Scientists presented new optical methods for diagnosing cancer

30 September 2020

Springer has published a collective monograph on multimodal optical methods for diagnosing cancer. The book contains describes a wide range of optical methods that have recently been used for the specialized study of tumors of various organs and tissues. The authors are leading specialists in biophotonics from Russia, U.S., Canada, Germany, Finland, Bulgaria, and Great Britain. The proposed methods will increase the accuracy and speed of detecting oncopathologies and monitor treatment.

- The features of these methods make possible noninvasive diagnostics of oncological diseases, - says Yuri Kistenev, one of the authors of the monograph, head of the Laboratory of Biophotonics and executive director of the TSU Institute of Biomedicine. - The technologies proposed by the authors do not replace the main approaches, that is, the histological examination on which diagnosis is based.. But the multimodal approach using several different optical methods helps to obtain data that are very relevant to clinicians.

Many countries are trying to create and develop new approaches in biophotonics to bring the diagnosis of socially significant diseases to a qualitatively new level. TSU scientists presented two chapters in the monograph. One of them is devoted to the detection of oncological diseases using biological nano-objects - exosomes. These microscopic vesicles (bubbles) are secreted by cells, contain genetic information about them, and, in fact, are the mechanism of cellular communication.

- Exosomes are now considered one of the promising biomarkers that can be used in diagnostics, - explains Yuri Kistenev. - In the monograph, we with colleagues from the Research Institute of Oncology described the methods for isolating exosomes characteristic of oncological diseases and their analysis. In particular, the possibility of diagnosis is considered on the example of colorectal cancer, which is difficult to treat and is one of the three most common cancers in the world.

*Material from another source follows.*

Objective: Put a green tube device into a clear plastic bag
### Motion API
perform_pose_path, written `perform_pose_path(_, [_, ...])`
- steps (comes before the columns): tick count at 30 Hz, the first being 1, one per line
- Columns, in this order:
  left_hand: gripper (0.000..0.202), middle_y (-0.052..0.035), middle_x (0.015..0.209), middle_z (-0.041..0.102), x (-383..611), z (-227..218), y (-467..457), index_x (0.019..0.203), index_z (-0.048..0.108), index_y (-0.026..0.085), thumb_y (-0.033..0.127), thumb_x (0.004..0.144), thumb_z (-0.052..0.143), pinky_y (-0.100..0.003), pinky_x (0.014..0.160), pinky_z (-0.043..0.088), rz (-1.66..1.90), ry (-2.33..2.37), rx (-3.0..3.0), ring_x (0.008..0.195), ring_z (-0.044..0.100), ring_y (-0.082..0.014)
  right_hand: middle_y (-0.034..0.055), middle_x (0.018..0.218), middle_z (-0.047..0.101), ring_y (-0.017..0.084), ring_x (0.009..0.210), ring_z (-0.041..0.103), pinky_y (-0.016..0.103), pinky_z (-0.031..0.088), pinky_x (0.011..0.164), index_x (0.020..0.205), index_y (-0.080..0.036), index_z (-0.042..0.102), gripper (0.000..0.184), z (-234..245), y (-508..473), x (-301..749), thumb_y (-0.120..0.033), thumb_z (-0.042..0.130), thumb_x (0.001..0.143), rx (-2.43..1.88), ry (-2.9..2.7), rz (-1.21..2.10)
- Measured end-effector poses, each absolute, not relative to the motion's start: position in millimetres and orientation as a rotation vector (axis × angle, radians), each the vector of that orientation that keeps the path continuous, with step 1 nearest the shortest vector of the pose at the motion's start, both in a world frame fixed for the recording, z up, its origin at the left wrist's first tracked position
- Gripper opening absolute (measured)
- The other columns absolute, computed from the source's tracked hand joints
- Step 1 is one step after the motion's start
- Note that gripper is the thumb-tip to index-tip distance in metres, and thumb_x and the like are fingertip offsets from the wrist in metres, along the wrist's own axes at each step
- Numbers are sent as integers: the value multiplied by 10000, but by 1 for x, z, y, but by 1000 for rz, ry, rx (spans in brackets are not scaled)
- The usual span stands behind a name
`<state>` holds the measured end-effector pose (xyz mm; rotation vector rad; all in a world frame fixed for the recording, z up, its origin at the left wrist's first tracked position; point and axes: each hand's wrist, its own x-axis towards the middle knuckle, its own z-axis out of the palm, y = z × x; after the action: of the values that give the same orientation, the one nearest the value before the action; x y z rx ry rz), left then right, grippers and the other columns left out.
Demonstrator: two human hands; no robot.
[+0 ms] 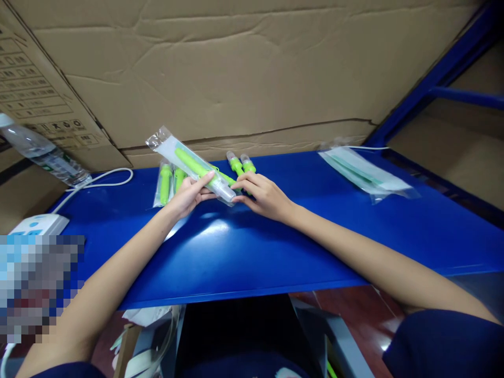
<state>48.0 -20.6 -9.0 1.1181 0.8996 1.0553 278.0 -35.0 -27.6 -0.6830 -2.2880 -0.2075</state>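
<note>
My left hand [190, 195] grips a clear plastic sleeve [185, 157] with a green pen-like item inside, tilted up to the left over the blue table [275, 252]. My right hand [263, 195] pinches the sleeve's lower right end. Just behind my right hand lie two loose green items with clear caps [241, 165]. To the left of my left hand lie two more bagged green items [169, 182].
A stack of clear empty sleeves [364, 173] lies at the right of the table. A plastic water bottle [41, 151], a white cable [106, 182] and a white power strip [37, 224] sit at the left. Large cardboard boxes [252, 73] stand behind.
</note>
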Motion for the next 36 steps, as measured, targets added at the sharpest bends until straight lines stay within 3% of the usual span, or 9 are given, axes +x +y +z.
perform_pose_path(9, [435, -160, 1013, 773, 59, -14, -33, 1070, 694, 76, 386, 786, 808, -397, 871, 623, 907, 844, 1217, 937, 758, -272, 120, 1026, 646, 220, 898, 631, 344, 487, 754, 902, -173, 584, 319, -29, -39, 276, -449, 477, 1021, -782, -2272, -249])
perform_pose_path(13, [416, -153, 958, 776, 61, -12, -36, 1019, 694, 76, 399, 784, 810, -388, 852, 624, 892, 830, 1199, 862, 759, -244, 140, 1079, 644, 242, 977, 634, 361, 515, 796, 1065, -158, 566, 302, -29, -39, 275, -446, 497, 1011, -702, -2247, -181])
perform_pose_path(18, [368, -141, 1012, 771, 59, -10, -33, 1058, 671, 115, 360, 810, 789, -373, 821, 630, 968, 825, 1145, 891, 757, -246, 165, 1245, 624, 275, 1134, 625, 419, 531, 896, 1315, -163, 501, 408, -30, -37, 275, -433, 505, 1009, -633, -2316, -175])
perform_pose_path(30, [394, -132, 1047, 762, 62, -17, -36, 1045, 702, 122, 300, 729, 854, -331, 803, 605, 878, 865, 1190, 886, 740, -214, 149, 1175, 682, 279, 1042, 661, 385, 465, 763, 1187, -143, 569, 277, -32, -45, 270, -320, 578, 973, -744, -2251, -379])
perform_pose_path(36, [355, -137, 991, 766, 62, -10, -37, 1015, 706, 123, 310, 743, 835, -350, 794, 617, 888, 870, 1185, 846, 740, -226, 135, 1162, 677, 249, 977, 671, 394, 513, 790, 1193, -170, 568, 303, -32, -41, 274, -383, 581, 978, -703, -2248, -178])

As the TSU scientist notes, exosomes are present in different body systems, but the easiest way to isolate them is from saliva and blood. Scientists use the method of multiphoton microscopy as a tool for analyzing nano-objects that act as biomarkers of malignant tumors.

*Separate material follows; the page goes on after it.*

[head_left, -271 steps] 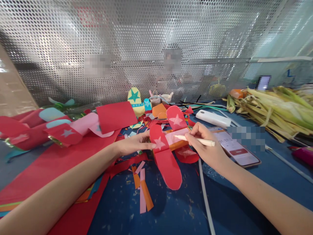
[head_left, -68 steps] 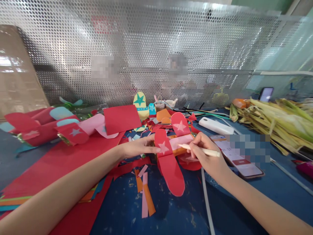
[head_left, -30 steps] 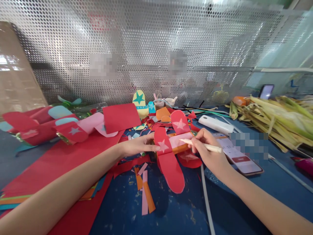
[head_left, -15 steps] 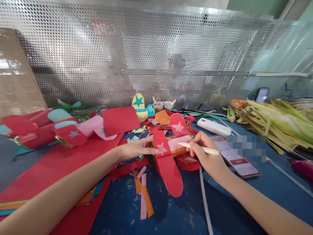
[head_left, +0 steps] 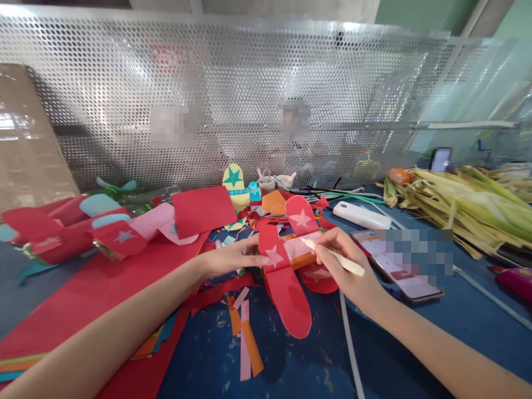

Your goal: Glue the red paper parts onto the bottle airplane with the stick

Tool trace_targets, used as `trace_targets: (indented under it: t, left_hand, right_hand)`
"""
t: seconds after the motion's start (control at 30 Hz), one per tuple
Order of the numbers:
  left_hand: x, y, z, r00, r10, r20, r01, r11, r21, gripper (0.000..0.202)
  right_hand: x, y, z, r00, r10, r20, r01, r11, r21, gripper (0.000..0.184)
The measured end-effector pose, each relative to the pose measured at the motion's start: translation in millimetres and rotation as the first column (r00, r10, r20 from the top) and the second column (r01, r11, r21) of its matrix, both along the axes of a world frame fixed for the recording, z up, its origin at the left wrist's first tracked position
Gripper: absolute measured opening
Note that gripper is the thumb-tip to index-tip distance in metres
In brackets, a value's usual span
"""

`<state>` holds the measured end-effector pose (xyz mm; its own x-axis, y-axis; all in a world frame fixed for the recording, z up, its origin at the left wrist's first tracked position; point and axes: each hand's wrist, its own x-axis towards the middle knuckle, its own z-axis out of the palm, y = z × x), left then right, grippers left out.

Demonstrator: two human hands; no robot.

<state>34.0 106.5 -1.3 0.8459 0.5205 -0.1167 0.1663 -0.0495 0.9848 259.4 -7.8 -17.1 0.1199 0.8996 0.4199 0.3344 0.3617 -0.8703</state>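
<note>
A red paper plane [head_left: 286, 277] with pale star stickers and a pink-and-orange body lies on the blue table [head_left: 436, 327]. My left hand [head_left: 233, 258] rests on its near wing, fingers stretched flat and pressing the wing's edge. My right hand [head_left: 343, 265] is closed around a cream pen-like stick [head_left: 334, 257], whose tip touches the pink body of the plane.
A phone [head_left: 394, 265] lies just right of my right hand, a white case [head_left: 361, 215] behind it. Red paper sheets [head_left: 83, 288] and finished red planes [head_left: 70, 233] fill the left. Paper strips [head_left: 245, 332] lie in front. Green-yellow leaves [head_left: 465, 205] pile at the right. A perforated metal screen [head_left: 249, 100] stands behind.
The stick's tip has shifted slightly along the pink body. My left hand stays pressed on the wing. The view has tilted a little.
</note>
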Motion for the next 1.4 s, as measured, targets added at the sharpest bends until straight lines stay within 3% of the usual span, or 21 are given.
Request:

In another chapter, TSU scientists talk about the technology they have developed for rapid noninvasive diagnostics suitable for screening lung cancer. It is based on the analysis of exhaled air using laser spectroscopy and machine learning.

The approach is based on the identification of molecular biomarkers in the exhaled air, but the difficulty lies in the fact that such markers are not highly specific. To reduce the amount of potential bias, the researchers are adopting an approach based on recording the profile of molecular biomarkers using pattern recognition techniques.